For example, the investor I's strategy (maximising, he or she hopes) for dealing with the falling cap might be: wait until the share value v (rising) meets the cap c (falling), and then reserve. Waiting for v to rise is a good idea, but when it has met the cap c there is clearly no point in waiting further. We call this strategy I's `seat-of-the-pants' strategy.
On the other hand, M's strategy (minimising, the investor fears) might be: bar the investor, if possible, whenever the shares' probability p of rising exceeds 1/2.
As is usual in game theory, when the actual strategies of the two players are unknown, we define the value of the game to be the the minimax over all strategy sequences of the expected payoff — but it is well-defined only when it is the same as the maximin. From the results presented in [MM07] the game's value is indeed well-defined.
We have used both Mathematica and PRISM in conjunction with Matlab for this calculation. The scripts are available online from here and further details are available in [MM07].
For example, if p is initially 0.5 and the cap c is 10, then the optimal expected sale-value for the investor is given in the table below. In the table we also include the results when the investor follows the `seat-of-the-pants' strategy given above.
initial share value: | expected sale price: | ||
optimal strategy | `seat-of-the-pants' strategy | ||
0 | 4.16 | 3.68 | |
1 | 4.30 | 3.79 | |
2 | 4.55 | 3.97 | |
3 | 4.88 | 4.17 | |
4 | 5.24 | 4.29 | |
5 | 5.52 | 4.17 | |
6 | 6.00 | 4.16 | |
7 | 7.00 | 4.65 | |
8 | 8.00 | 5.61 | |
9 | 9.00 | 6.78 | |
10 | 9.50 | 9.50 |
We see that, even when the share value is only `moderately high', there is nothing to be gained by waiting, since the cap is likely to drop. For low initial values, however, some benefit can be gained by delaying the reservation for a while. Furthermore, by following the `seat-of-the-pants' strategy we see a significantly lower expected return against `worst-case' play by M. From this we might guess that when v is at least £6 it is better to `reserve now' than to follow the `seat-of-the-pants' strategy and wait.

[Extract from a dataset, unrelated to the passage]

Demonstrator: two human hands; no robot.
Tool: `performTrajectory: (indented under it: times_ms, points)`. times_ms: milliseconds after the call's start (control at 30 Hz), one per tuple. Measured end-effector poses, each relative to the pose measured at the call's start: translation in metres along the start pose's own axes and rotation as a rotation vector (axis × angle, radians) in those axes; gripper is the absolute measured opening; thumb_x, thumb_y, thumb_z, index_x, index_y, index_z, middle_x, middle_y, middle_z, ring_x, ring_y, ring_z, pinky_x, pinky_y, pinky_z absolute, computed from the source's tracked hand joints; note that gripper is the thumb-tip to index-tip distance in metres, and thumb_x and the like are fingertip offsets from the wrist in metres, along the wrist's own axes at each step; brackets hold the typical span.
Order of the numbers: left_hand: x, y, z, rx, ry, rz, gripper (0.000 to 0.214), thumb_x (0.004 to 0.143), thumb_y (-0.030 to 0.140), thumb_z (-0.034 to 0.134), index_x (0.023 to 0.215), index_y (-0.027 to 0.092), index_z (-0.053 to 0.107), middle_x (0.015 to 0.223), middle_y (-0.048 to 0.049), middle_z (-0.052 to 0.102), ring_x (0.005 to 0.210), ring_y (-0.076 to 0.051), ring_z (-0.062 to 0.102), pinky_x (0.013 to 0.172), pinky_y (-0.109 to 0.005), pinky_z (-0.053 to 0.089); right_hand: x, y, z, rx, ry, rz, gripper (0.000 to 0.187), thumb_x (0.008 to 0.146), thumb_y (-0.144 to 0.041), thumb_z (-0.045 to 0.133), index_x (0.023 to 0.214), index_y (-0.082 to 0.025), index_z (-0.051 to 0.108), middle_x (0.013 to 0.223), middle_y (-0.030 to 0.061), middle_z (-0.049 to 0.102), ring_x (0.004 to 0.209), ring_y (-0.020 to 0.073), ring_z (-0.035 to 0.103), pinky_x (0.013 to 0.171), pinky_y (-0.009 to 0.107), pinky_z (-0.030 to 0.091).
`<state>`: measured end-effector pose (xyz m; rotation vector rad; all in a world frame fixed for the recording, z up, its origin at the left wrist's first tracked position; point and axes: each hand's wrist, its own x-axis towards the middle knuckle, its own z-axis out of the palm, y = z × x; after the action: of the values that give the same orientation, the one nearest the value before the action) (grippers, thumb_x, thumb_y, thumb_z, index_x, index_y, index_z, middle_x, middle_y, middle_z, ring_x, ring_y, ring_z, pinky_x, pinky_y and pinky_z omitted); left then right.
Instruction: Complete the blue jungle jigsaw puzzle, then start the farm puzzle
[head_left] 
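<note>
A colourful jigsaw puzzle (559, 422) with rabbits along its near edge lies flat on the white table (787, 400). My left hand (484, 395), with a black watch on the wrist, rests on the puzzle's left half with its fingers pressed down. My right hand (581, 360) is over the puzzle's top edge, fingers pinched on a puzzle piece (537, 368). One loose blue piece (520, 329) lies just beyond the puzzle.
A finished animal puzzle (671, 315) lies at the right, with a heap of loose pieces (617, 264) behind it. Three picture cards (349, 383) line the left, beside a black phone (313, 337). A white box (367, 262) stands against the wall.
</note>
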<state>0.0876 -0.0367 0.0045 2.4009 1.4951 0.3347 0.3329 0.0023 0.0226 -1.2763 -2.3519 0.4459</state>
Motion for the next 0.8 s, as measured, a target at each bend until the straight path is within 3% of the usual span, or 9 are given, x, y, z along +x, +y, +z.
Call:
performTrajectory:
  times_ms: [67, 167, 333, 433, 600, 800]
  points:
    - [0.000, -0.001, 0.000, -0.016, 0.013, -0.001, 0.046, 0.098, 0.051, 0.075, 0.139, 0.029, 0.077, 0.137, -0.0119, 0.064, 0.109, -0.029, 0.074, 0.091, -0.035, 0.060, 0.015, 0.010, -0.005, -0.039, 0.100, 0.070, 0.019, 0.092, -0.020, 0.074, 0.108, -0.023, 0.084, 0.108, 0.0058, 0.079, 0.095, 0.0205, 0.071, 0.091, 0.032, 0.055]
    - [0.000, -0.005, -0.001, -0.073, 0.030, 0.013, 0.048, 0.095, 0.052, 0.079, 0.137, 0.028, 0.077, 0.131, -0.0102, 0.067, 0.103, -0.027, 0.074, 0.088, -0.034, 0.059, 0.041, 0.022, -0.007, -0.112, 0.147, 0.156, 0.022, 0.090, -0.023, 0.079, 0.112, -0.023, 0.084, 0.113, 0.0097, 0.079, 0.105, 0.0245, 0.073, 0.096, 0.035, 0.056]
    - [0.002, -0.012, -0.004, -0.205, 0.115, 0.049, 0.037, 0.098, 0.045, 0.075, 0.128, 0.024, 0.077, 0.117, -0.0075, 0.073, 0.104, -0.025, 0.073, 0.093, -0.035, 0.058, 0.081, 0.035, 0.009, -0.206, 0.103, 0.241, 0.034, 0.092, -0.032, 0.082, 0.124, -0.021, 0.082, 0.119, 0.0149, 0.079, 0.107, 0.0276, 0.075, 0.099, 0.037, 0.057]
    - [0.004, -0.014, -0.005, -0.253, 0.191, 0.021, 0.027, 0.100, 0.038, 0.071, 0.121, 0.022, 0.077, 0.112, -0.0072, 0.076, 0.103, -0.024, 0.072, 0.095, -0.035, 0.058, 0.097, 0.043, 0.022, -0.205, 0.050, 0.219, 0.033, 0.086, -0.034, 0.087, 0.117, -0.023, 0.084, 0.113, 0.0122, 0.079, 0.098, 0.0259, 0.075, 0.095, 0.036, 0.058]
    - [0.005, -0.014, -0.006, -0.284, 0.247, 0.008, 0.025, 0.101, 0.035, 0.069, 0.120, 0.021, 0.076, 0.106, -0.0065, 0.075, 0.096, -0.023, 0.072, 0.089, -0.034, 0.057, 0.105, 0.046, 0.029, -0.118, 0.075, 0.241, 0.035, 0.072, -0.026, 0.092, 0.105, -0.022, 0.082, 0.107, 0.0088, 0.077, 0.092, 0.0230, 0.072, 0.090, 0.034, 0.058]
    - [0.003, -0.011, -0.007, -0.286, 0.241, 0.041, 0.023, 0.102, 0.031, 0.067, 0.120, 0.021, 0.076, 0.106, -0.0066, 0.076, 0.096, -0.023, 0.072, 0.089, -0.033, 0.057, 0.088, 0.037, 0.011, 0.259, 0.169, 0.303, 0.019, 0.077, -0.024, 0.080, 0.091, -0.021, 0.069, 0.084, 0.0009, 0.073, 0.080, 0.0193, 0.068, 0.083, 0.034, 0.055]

Due to the simple structure of this game, using theorems presented in [MM97, MM04], the strategy which actually achieves the optimal return states that the investor should follow the following strategy: make an immediate reservation just when the expected value of the stock in one month's time is at least as great as the expected value of the whole game played from this point; otherwise wait.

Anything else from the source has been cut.